Sight & Light By Cantilever
Cantilever breathes new life into a well-loved 1880s West Brunswick cottage, where colour, retro sensibility and grounded materials tell the story of a home that was always worth holding onto.
Words HANDE RENSHAW Photos MARTINA GEMMOLA Interior Design CANTILEVER Build CANTILEVER &CO
Bellini High Stools from Coco Flip in the Cantilever K3 kitchen space.
‘It’s a hardworking space but it feels very luxurious when you’re in there,’ says Kylie Forbes.
Concrete benchtops and laminate-on-ply fronts define Cantilever's K3 kitchen system, simple and considered.
The Cantilever K3 kitchen is a playful nod to mid-century modern design.
Lemon coloured vintage pendant lights from Angelucci.
A spare bedroom once used for storage has been repurposed into a den-like living room.
“So many clients are scared of dark spaces. It was really enjoyable to be able to lean into it and create a space that embraced the moodiness. It’s a bit like the way a sunset can make you appreciate light in a different way to a clear, bright day.”
Artist Minna Leunig's custom mural transforms a once-forgotten hallway into one of the home's most characterful moments in earthy tones that tie together old and new.
The beautifully restored Victorian cottage.
Dark green tones, terrazzo detailing and a concrete-topped floating vanity work with the room's natural moodiness rather than against it.
Most architects who walked through their 1880s West Brunswick cottage saw a problem to solve: strip the back, start new and lose the garden. Owners Sam and Fi disagreed. They'd bought the house they loved with quirks and all, and Melbourne design practice Cantilever was the first to understand exactly what that meant.
The practice approached the project, named Sight + Light, as a conversation rather than a prescription, unfolding room by room rather than presenting the entire plan from the outset. Kitchen and dining first, then bathroom, laundry, hallway and a repurposed living room, each decision built on the last. For a young family new to renovation, it was exactly the right pace. 'It was much more collaborative than seeing plans of the whole house and having to imagine it from scratch,' Sam shares.
Cantilever creative director Kylie Forbes found plenty to love in what she describes as a home full of character and endearing quirks. Her instinct throughout was to work with the house rather than against it, a philosophy that shaped every room. The Cantilever K3 kitchen system established the design language early: concrete benchtops, laminate-on-ply fronts, functional simplicity with a quiet nod to the couple's 70s sensibility. The talking point was a butter yellow accent benchtop, a bold call that Fi credits entirely to Kylie's ease with colour. 'It's so much brighter than we'd have picked on our own,' she admits.
In the bathroom, long Sam's 'bugbear', the instinct ran darker. Rather than resist the natural moodiness of a south-facing room, the team embraced it: deep green tones, terrazzo detailing, and warm amber glass bricks that wash the space in shifting, caramelly light. A curved mirror amplifies the effect, bouncing warmth through every corner. 'It's a bit like the way a sunset can make you appreciate light in a different way to a clear, bright day,' says Kylie.

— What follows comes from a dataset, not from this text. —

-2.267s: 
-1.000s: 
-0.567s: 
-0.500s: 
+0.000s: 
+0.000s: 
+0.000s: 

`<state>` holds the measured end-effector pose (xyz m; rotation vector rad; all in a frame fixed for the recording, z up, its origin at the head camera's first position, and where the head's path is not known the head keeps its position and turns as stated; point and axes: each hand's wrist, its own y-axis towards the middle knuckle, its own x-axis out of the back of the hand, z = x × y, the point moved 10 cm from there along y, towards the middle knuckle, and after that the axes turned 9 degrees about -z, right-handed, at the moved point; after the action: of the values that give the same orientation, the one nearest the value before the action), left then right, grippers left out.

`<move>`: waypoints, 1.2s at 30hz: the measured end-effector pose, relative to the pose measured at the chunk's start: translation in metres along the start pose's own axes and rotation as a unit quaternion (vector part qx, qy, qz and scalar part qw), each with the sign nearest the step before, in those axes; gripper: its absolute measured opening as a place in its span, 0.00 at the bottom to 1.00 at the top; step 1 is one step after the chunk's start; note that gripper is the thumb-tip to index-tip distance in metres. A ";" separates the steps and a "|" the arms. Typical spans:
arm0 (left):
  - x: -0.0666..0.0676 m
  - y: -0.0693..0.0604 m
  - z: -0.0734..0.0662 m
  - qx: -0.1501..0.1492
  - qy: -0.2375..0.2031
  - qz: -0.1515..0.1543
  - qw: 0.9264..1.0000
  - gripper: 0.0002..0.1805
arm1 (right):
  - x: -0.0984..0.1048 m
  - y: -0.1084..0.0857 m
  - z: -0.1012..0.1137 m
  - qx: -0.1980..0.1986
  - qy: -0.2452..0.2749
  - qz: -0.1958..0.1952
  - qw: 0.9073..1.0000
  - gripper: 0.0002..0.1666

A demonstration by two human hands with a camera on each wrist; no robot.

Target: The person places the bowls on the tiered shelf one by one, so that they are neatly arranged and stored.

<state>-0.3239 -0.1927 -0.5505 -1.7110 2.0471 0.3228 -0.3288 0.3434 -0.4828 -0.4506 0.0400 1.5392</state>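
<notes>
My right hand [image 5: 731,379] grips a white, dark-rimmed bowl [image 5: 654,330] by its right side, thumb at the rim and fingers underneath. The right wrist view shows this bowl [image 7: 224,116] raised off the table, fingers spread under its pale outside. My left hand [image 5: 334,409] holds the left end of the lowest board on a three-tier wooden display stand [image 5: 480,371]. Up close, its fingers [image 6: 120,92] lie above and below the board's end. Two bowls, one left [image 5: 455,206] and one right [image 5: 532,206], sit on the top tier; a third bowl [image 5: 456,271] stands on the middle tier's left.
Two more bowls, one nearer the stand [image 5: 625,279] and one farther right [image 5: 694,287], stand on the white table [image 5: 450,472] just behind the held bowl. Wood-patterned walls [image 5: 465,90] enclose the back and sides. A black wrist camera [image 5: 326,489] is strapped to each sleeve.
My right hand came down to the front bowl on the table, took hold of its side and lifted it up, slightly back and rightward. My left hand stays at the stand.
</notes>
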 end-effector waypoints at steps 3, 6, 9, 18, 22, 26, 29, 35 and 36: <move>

A hallway mural by artist Minna Leunig, one of Fi's long-time favourites, threads old and new together in earthy tones that tie together old and new in this easeful, grounding home. Opposite, a former storage room now breathes as a den-like living space, with velvet curtains, glazed doors opening to the garden, a vintage Dutch leather couch positioned so that Minna's artwork becomes a natural focal point. New tiles at the fireplace carry the project's design signatures through to this final piece of the puzzle.
Ethical intent runs quietly through every decision; double glazing, dark cork floors, Tasmanian Oak salvaged from a school building, reupholstered dining chairs, vintage pendant lights. Nothing is wasted.